TASK INSTRUCTIONS => In the entries that follow, the first line to write out is the one containing "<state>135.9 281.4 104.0", and the last is the one containing "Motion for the". Reproduce that stretch exactly, with nothing before or after it.

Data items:
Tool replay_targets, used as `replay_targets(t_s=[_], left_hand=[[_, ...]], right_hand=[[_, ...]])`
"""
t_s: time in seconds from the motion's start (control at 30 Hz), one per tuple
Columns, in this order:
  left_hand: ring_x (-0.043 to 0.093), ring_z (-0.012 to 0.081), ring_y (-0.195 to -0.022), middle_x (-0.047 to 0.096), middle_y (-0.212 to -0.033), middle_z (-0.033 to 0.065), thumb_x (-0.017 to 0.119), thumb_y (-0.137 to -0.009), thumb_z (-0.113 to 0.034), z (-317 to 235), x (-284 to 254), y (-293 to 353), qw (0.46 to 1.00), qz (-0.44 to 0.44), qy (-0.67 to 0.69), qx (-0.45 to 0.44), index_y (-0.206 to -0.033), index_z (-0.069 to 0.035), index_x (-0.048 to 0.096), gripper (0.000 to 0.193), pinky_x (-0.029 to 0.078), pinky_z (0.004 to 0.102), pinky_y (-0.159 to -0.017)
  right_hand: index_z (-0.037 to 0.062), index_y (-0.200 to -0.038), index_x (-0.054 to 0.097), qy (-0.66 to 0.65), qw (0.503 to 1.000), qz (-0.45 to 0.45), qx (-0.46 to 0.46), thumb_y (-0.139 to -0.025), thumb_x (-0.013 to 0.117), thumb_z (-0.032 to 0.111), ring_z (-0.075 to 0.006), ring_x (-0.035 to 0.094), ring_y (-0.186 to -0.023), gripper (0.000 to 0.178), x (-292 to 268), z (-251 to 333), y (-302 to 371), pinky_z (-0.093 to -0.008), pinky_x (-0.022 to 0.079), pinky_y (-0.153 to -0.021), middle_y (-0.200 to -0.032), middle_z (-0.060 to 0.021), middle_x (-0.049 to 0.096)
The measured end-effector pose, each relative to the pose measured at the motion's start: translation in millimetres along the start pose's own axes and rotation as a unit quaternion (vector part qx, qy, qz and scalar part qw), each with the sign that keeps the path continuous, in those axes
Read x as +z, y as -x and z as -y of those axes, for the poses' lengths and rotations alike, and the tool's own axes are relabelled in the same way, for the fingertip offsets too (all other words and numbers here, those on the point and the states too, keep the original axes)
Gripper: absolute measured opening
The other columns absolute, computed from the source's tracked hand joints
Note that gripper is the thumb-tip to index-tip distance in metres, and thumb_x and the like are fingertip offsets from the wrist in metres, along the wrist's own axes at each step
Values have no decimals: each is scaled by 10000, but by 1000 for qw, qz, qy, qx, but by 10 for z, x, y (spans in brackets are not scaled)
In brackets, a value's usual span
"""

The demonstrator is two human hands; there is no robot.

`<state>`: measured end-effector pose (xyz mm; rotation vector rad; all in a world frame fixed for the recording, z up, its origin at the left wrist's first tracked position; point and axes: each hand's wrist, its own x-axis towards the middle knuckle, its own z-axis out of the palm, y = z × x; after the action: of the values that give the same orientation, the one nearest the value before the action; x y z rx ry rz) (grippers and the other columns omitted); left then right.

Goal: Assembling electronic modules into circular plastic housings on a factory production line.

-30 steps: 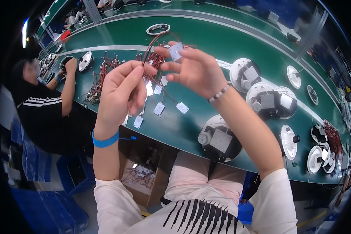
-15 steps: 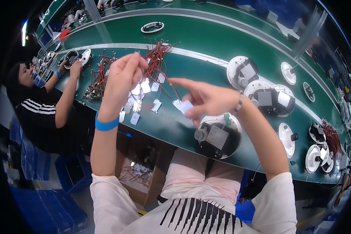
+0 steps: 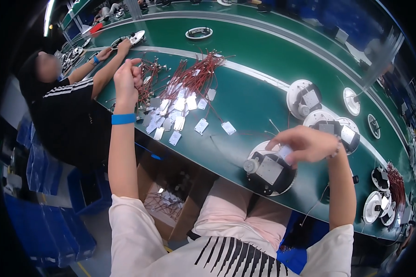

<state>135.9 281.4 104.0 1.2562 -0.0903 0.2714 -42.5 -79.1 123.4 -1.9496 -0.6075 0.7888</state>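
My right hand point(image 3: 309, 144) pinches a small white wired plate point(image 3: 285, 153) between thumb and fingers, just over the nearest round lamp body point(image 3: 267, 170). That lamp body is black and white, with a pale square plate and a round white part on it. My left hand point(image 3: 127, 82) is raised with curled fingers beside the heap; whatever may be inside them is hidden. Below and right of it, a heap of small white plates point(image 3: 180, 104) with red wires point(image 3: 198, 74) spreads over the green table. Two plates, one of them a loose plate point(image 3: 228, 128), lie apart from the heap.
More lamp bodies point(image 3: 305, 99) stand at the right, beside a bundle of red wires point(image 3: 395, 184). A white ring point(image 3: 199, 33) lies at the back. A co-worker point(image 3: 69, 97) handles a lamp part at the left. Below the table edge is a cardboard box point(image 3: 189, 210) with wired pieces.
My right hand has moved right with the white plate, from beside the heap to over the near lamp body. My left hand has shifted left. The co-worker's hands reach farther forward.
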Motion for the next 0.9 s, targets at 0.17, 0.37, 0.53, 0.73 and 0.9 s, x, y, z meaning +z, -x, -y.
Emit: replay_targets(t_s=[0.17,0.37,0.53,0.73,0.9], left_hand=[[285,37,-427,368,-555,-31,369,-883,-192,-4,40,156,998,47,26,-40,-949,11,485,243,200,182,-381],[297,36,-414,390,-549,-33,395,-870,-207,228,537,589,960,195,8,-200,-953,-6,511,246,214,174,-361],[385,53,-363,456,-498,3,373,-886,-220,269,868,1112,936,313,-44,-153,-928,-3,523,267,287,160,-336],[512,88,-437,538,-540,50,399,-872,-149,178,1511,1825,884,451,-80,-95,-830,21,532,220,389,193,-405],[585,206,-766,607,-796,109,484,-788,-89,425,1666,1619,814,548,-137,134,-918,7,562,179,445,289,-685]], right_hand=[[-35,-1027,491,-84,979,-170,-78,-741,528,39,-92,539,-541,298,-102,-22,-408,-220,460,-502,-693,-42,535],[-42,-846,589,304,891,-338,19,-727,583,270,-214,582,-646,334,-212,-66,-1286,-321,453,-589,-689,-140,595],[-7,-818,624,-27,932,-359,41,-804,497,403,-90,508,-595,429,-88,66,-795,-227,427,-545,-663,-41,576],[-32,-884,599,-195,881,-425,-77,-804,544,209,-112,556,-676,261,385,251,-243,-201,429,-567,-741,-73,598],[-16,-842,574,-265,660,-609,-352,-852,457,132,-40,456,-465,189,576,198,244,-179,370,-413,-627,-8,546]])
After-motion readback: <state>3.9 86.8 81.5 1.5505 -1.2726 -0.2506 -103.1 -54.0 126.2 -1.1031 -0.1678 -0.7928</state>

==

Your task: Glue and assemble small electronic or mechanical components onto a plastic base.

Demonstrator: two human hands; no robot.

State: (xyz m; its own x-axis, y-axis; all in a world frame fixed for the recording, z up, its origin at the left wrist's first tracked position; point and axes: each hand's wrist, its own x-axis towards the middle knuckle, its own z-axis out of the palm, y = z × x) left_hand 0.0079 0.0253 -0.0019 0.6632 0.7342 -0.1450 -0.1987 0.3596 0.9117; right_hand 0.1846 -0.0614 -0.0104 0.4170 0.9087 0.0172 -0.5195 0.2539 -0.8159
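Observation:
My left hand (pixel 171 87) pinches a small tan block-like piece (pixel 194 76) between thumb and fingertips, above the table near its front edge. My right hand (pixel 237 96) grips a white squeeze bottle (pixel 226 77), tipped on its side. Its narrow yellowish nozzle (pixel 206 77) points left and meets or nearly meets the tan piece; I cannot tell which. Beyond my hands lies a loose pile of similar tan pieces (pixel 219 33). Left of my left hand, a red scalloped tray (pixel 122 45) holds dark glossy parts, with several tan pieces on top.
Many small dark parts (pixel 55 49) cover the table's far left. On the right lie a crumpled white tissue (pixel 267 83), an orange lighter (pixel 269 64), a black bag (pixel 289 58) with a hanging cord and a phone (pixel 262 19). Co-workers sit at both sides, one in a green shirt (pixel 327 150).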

COMPLETED TASK =>
<state>135.9 281.4 104.0 1.2562 -0.0903 0.2714 -42.5 -79.1 123.4 -1.9496 -0.6075 0.7888</state>
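My right hand point(image 3: 309, 144) pinches a small white wired plate point(image 3: 285, 153) between thumb and fingers, just over the nearest round lamp body point(image 3: 267, 170). That lamp body is black and white, with a pale square plate and a round white part on it. My left hand point(image 3: 127, 82) is raised with curled fingers beside the heap; whatever may be inside them is hidden. Below and right of it, a heap of small white plates point(image 3: 180, 104) with red wires point(image 3: 198, 74) spreads over the green table. Two plates, one of them a loose plate point(image 3: 228, 128), lie apart from the heap.
More lamp bodies point(image 3: 305, 99) stand at the right, beside a bundle of red wires point(image 3: 395, 184). A white ring point(image 3: 199, 33) lies at the back. A co-worker point(image 3: 69, 97) handles a lamp part at the left. Below the table edge is a cardboard box point(image 3: 189, 210) with wired pieces.
My right hand has moved right with the white plate, from beside the heap to over the near lamp body. My left hand has shifted left. The co-worker's hands reach farther forward.
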Motion for the next 0.9 s, targets at 0.17, 0.37, 0.53, 0.73 and 0.9 s, x, y, z meaning +z, -x, -y.

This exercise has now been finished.